Like its predecessors, Appearances Can be Deceiving also explores Kahlo’s complicated relationship to her body following childhood polio and a severe bus accident that shattered her pelvis. Plaster corsets she wore as part of her recuperation period are richly illustrated with the communist symbol of the hammer and sickle and are accompanied by photos of her wearing them with her Tehuanna skirts to demonstrations. A prosthetic leg she comissioned in the final years of her life is also on display, adorned with a bell Kahlo affixed to leg to draw attention to her presence when she entered a space. Where the exhibit distinguishes itself from the previous exhibitions is in its portrayal of Kahlo’s selective gender fluidity.

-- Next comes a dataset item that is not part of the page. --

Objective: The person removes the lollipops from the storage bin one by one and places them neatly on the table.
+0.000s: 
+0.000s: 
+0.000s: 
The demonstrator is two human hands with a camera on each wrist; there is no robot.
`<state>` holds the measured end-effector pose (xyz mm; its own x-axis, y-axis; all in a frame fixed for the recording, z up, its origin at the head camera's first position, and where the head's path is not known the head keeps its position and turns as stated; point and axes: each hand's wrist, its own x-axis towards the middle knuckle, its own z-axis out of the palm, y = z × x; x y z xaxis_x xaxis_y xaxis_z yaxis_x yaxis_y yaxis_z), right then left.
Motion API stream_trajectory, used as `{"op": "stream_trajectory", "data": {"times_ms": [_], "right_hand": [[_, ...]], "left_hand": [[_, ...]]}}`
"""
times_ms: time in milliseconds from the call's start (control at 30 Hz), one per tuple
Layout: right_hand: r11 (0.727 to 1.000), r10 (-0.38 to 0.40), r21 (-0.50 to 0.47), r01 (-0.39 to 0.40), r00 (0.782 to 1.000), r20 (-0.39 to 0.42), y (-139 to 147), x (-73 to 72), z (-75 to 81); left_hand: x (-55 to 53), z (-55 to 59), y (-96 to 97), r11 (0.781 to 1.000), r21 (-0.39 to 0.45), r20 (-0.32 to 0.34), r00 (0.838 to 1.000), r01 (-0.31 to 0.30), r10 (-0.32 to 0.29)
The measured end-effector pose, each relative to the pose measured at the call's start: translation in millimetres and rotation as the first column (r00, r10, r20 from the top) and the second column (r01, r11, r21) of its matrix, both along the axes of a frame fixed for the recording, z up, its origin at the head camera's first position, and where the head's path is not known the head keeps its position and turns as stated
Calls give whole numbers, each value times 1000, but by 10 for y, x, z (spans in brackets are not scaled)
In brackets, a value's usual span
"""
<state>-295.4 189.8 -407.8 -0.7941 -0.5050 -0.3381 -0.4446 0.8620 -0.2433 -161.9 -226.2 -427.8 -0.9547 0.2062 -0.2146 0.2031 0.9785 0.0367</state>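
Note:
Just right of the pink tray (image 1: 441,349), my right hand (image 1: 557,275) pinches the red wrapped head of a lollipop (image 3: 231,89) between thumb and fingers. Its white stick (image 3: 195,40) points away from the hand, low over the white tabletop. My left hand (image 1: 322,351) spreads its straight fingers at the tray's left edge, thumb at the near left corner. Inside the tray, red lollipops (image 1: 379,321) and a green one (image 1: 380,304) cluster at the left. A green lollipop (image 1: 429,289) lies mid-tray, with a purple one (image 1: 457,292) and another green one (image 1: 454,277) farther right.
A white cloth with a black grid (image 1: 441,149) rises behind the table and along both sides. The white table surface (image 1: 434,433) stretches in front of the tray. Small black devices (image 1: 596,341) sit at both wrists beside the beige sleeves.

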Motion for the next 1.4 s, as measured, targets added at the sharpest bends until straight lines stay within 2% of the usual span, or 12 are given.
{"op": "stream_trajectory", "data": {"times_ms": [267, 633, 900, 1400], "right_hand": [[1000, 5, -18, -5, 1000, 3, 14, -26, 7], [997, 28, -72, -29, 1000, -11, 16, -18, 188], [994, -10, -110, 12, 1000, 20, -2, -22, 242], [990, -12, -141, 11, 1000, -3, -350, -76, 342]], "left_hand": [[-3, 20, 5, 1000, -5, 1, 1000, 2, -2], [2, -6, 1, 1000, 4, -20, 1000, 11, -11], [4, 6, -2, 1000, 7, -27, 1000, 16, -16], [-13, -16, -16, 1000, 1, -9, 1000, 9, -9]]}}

“Fashioning gender was really on her mind,” said Gannit Ankori, the exhibit’s curatorial advisor. “We addressed it in a subtle way in London, as much as we could. But we didn't get the loan [of Kahlo’s Self Portrait with Cropped Hair] from MoMA.” The portrait mentioned by Ankori depicts Kahlo, shortly after her divorce from Diego Rivera, seated in a suit and surrounded by long hair she has shorn from her head. Ankori describes the addition of the portrait as “Such an exciting moment because it's the antithesis of the Tehuanna, she's taking away her Tehuanna self at a specific moment.”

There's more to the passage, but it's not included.